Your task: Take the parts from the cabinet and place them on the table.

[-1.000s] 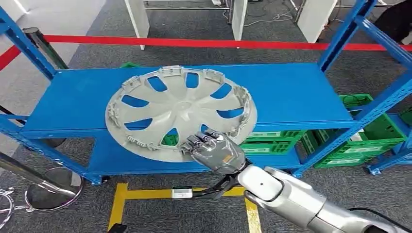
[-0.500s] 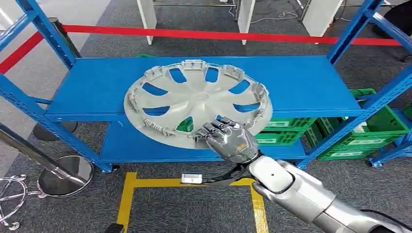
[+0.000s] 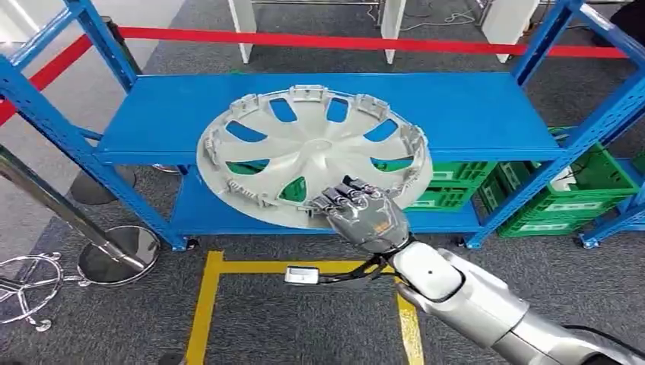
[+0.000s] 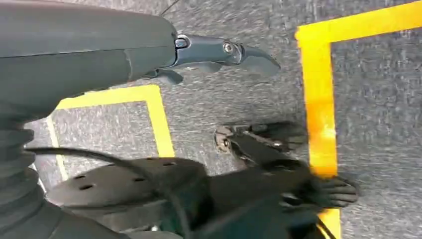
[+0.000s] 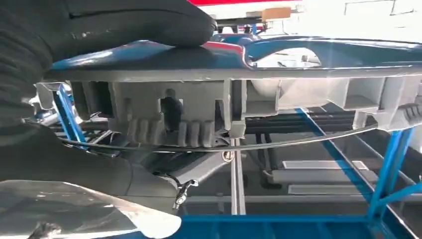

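Hubcap (image 3: 314, 156), a large silver-grey wheel cover with curved spokes and clips around its rim, is held up in front of a blue metal rack (image 3: 471, 114), its inner side facing the head camera. It hangs in the air over the front edge of the rack's upper shelf (tilted, not resting flat on it). The robot's right hand (image 3: 363, 214) grips the hubcap at the rim edge nearest the robot, fingers curled over that edge. In the right wrist view the dark thumb (image 5: 124, 22) presses on one face of the rim while the rest of the hand lies against the other. The silver right arm reaches in from the lower right. Green plastic crates (image 3: 559, 201) sit low on the right, behind the rack's frame. Yellow tape lines (image 3: 205, 300) mark the grey carpet. The left hand (image 4: 278, 149) hangs over the floor; its dark fingers are blurred, so I cannot tell how far they are closed.
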Controlling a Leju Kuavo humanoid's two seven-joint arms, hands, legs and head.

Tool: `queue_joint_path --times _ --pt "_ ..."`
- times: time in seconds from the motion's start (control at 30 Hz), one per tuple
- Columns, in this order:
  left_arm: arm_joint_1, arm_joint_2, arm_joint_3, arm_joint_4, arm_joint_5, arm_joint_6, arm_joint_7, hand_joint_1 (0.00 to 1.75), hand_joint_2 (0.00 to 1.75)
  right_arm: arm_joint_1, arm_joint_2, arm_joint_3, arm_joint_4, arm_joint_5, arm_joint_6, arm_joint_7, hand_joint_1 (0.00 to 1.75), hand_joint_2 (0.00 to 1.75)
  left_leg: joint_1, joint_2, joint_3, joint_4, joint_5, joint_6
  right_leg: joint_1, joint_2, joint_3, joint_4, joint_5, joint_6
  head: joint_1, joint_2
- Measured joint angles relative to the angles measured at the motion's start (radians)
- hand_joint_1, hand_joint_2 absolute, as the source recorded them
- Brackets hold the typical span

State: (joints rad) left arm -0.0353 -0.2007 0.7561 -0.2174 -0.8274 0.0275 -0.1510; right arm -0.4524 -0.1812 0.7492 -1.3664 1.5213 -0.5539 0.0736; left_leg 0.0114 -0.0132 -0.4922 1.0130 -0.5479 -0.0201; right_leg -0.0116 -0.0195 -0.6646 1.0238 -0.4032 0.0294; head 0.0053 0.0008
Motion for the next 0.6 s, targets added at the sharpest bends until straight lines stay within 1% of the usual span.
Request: queue_joint_path --times 0.03,0.07,0.1,0.13,0.17,0.2,0.23,0.27,0.3,0.33,0.37,0.4,0.43,0.47,0.5,0.53,0.57,0.6 --pt "0.001 0.000 0.003 0.000 0.000 0.000 0.000 0.00 1.75 0.001 0.000 -0.002 -0.002 0.000 0.002 0.003 1.75 1.75 0.000 0.001 -0.015 0.009 0.006 0.009 0.000 -0.001 0.000 -0.001 0.010 0.005 0.002 0.000" --pt "0.001 0.000 0.009 0.000 0.000 0.000 0.000 0.00 1.75 0.001 0.000 -0.002 -0.005 0.001 0.003 0.003 1.75 1.75 -0.004 0.000 -0.020 0.014 0.010 0.017 -0.001 -0.001 -0.002 -0.005 0.021 0.009 -0.001 0.000" --pt "0.002 0.000 0.014 0.000 -0.002 0.000 0.000 0.00 1.75 0.002 -0.001 -0.002 -0.006 0.001 0.003 0.004 1.75 1.75 -0.005 0.001 -0.025 0.015 0.018 0.028 -0.003 -0.001 -0.004 -0.010 0.031 0.015 0.002 0.000" --pt "0.004 -0.001 0.018 0.000 -0.004 0.001 0.000 0.00 1.75 0.003 -0.004 -0.003 -0.007 0.001 0.004 0.004 1.75 1.75 0.000 0.007 -0.039 0.010 0.032 0.043 -0.006 0.002 -0.012 -0.007 0.028 0.021 0.002 0.000" --pt "0.003 -0.002 0.019 0.000 -0.006 0.002 -0.001 0.00 1.75 0.004 -0.005 -0.003 -0.010 0.001 0.005 0.005 1.75 1.75 -0.001 0.008 -0.051 0.010 0.044 0.053 -0.007 0.007 -0.027 0.014 -0.022 0.024 0.005 0.000" --pt "0.003 -0.002 0.020 0.000 -0.007 0.004 -0.001 0.00 1.75 0.004 -0.006 -0.004 -0.012 0.001 0.005 0.006 1.75 1.75 -0.001 0.009 -0.065 0.010 0.056 0.059 -0.007 0.012 -0.046 0.066 -0.086 0.026 0.007 0.000" --pt "0.002 -0.002 0.020 0.000 -0.009 0.006 -0.002 0.00 1.75 0.006 -0.007 -0.005 -0.012 0.001 0.006 0.006 1.75 1.75 -0.003 0.009 -0.081 0.010 0.068 0.062 -0.007 0.014 -0.063 0.141 -0.146 0.028 0.008 0.000" --pt "0.002 -0.002 0.020 0.000 -0.010 0.007 -0.002 0.00 1.75 0.009 -0.009 -0.008 -0.012 0.000 0.006 0.008 1.75 1.75 -0.006 0.009 -0.098 0.011 0.081 0.064 -0.007 0.015 -0.079 0.224 -0.192 0.029 0.010 0.000" --pt "0.002 -0.002 0.020 0.000 -0.010 0.008 -0.002 0.00 1.75 0.014 -0.011 -0.011 -0.012 -0.001 0.005 0.009 1.75 1.75 -0.009 0.009 -0.116 0.012 0.094 0.066 -0.006 0.016 -0.086 0.289 -0.210 0.028 0.011 0.000" --pt "0.003 -0.002 0.021 0.000 -0.011 0.009 -0.003 0.00 1.75 0.020 -0.012 -0.012 -0.012 -0.002 0.005 0.010 1.75 1.75 -0.013 0.009 -0.129 0.013 0.106 0.066 -0.005 0.016 -0.076 0.315 -0.192 0.025 0.010 0.000" --pt "0.003 -0.002 0.021 0.000 -0.014 0.010 -0.005 0.00 1.75 0.025 -0.014 -0.013 -0.012 -0.002 0.005 0.010 1.75 1.75 -0.017 0.009 -0.145 0.013 0.119 0.067 -0.002 0.016 -0.045 0.299 -0.156 0.018 0.011 0.000" --pt "0.003 -0.002 0.021 0.000 -0.019 0.011 -0.005 0.00 1.75 0.029 -0.015 -0.014 -0.012 -0.002 0.004 0.011 1.75 1.75 -0.021 0.008 -0.158 0.013 0.130 0.067 0.002 0.017 0.001 0.249 -0.119 0.009 0.011 0.000" --pt "0.003 -0.003 0.021 0.000 -0.021 0.011 -0.006 0.00 1.75 0.031 -0.015 -0.016 -0.012 -0.002 0.004 0.012 1.75 1.75 -0.025 0.008 -0.169 0.013 0.140 0.067 0.007 0.019 0.065 0.167 -0.102 -0.003 0.012 0.000" --pt "0.002 -0.005 0.021 0.000 -0.021 0.012 -0.006 0.00 1.75 0.032 -0.015 -0.020 -0.013 -0.003 0.004 0.012 1.75 1.75 -0.023 0.008 -0.175 0.014 0.150 0.067 0.016 0.022 0.140 0.064 -0.116 -0.019 0.011 0.000" --pt "0.001 -0.007 0.021 0.000 -0.021 0.012 -0.007 0.00 1.75 0.033 -0.015 -0.024 -0.016 -0.003 0.004 0.011 1.75 1.75 -0.029 0.007 -0.183 0.016 0.160 0.060 0.019 0.020 0.203 -0.027 -0.155 -0.027 0.010 0.000" --pt "0.001 -0.007 0.021 0.000 -0.021 0.013 -0.007 0.00 1.75 0.034 -0.015 -0.027 -0.018 -0.003 0.003 0.011 1.75 1.75 -0.025 0.008 -0.185 0.014 0.170 0.056 0.022 0.019 0.210 -0.050 -0.162 -0.015 0.011 0.000" --pt "0.001 -0.006 0.021 0.000 -0.021 0.013 -0.007 0.00 1.75 0.035 -0.016 -0.028 -0.018 -0.002 0.003 0.012 1.75 1.75 -0.020 0.009 -0.185 0.008 0.182 0.049 0.027 0.020 0.193 -0.048 -0.154 -0.017 0.012 0.000" --pt "0.001 -0.007 0.021 0.000 -0.021 0.014 -0.007 0.00 1.75 0.036 -0.017 -0.028 -0.018 -0.002 0.003 0.012 1.75 1.75 -0.018 0.009 -0.185 0.001 0.193 0.043 0.029 0.019 0.191 -0.050 -0.146 -0.020 0.013 0.000"
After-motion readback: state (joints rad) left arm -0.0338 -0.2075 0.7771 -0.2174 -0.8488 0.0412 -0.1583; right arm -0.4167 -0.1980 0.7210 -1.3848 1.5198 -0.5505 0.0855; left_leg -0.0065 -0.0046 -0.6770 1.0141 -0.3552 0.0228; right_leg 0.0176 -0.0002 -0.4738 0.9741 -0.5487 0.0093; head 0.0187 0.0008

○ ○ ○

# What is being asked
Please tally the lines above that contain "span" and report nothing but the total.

# Answer section
2